▶ _WHAT YOU HAVE TO DO_:
Restate the whole listing below word for word and keep the images out.

▶ _INFORMATION PROVIDED_:
########

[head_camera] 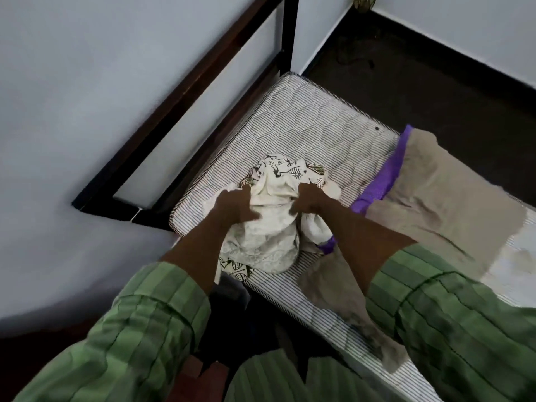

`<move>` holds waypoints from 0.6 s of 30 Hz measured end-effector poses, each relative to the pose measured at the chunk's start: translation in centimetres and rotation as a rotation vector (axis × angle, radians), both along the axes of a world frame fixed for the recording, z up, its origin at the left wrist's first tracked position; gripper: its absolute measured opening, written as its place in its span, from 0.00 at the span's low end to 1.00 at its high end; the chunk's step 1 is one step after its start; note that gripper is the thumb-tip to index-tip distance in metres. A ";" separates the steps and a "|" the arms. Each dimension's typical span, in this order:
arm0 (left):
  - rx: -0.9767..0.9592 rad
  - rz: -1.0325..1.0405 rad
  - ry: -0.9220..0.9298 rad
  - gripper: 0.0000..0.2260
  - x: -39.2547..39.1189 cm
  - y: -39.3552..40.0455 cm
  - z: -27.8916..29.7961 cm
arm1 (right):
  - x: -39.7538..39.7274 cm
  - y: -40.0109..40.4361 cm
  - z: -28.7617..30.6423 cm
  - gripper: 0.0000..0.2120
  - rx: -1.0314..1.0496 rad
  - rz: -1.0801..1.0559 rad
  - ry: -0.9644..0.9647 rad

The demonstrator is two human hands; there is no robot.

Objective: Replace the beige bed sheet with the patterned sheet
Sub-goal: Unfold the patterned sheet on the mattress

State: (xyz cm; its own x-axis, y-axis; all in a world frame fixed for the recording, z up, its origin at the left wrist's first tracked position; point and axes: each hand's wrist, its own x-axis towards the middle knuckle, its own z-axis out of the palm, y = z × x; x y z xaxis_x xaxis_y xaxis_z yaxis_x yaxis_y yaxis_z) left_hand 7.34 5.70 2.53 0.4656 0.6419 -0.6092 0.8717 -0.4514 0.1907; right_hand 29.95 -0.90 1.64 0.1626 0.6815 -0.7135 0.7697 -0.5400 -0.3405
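Green striped sleeves [139, 323] filled the near edge of our view, and from them our forearms reached out to the patterned sheet [272, 216], which lay bunched in a cream heap with black drawings on the bare striped mattress [304, 123], toward its left side. Our left hand [235, 206] gripped a fold on the heap's left, and our right hand [309, 198] was clenched round a fold on its right, both sets of fingers buried in cloth. We judged the sheet light, soft and limp, with no stiffness to help us: it would sag and tangle wherever it was not held, so the sensible hold was on a hem or two corners, found by working along an edge, and not on the middle of the bundle.

Just right of the heap, the beige sheet [441, 198] lay pushed aside in loose folds with a purple cloth [380, 181] under its edge, part of it trailing over the near side of the mattress. Beyond the mattress's left edge stood a dark wooden bed frame [185, 91] against a pale wall [87, 68]. Far right, we saw dark floor [420, 68] meeting another pale wall.
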 end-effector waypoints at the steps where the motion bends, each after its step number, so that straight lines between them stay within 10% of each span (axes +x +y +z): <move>1: -0.008 -0.024 0.048 0.49 -0.3 0.2 -2.5 | 0.1 0.3 -2.1 0.36 -0.030 0.031 -0.037; 10: -0.046 0.094 0.226 0.58 -0.1 0.3 -18.7 | 1.0 3.7 -17.0 0.64 -0.029 -0.088 -0.181; 18: 0.018 0.108 0.267 0.24 -0.2 -0.7 -22.4 | -1.2 3.5 -20.2 0.24 -0.137 0.092 -0.277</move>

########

▶ _SOLUTION FOR THIS TASK_:
[head_camera] 

`<move>` holds waypoints from 0.6 s of 30 Hz measured end-effector poses, each relative to the pose measured at the chunk's start: translation in centimetres and rotation as a rotation vector (axis × angle, radians), both along the axes of a world frame fixed for the recording, z up, its origin at the left wrist's first tracked position; gripper: its absolute measured opening, written as its place in its span, from 0.00 at the span's low end to 1.00 at its high end; the chunk's step 1 is one step after its start; note that gripper is the thumb-tip to index-tip distance in metres. A ";" separates the steps and a "|" the arms. Each dimension's typical span, in this order:
arm0 (left):
  - rx: -0.9767..0.9592 rad
  - rz: -1.0325..1.0405 rad
  - ry: -0.9220..0.9298 rad
  - gripper: 0.0000..0.2260
  - x: -39.2547..39.1189 cm
  - y: -39.3552..40.0455 cm
  - z: -27.8916..29.7961 cm
arm1 (right):
  - x: -39.7538..39.7274 cm
  - y: -40.0109..40.4361 cm
  - z: -28.7617..30.6423 cm
  - gripper: 0.0000..0.2120
  - rx: -1.0314..1.0496 rad
  - rz: -1.0801..1.0559 rad
  - ry: -0.9644..0.9647 rad

The demonstrator is two human hands; there is no robot.

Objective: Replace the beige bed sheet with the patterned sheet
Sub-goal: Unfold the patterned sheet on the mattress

State: (xyz cm; its own x-axis, y-axis; all in a world frame fixed for the recording, z up, its origin at the left wrist's first tracked position; point and axes: each hand's wrist, its own x-axis towards the middle knuckle, its own z-axis out of the palm, y = z × x; x y z xaxis_x xaxis_y xaxis_z yaxis_x yaxis_y yaxis_z) left_hand 7.34 5.70 2.53 0.4656 0.6419 -0.6092 0.8717 -0.4514 0.1907; right_hand 29.95 -0.90 1.64 0.1626 0.6815 -0.7135 0.7697 -0.5400 -0.3405
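Green striped sleeves [139, 323] filled the near edge of our view, and from them our forearms reached out to the patterned sheet [272, 216], which lay bunched in a cream heap with black drawings on the bare striped mattress [304, 123], toward its left side. Our left hand [235, 206] gripped a fold on the heap's left, and our right hand [309, 198] was clenched round a fold on its right, both sets of fingers buried in cloth. We judged the sheet light, soft and limp, with no stiffness to help us: it would sag and tangle wherever it was not held, so the sensible hold was on a hem or two corners, found by working along an edge, and not on the middle of the bundle.

Just right of the heap, the beige sheet [441, 198] lay pushed aside in loose folds with a purple cloth [380, 181] under its edge, part of it trailing over the near side of the mattress. Beyond the mattress's left edge stood a dark wooden bed frame [185, 91] against a pale wall [87, 68]. Far right, we saw dark floor [420, 68] meeting another pale wall.
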 end-effector waypoints at the steps where the motion bends, each after its step number, so that straight lines between them stay within 10% of each span (axes +x +y +z): <move>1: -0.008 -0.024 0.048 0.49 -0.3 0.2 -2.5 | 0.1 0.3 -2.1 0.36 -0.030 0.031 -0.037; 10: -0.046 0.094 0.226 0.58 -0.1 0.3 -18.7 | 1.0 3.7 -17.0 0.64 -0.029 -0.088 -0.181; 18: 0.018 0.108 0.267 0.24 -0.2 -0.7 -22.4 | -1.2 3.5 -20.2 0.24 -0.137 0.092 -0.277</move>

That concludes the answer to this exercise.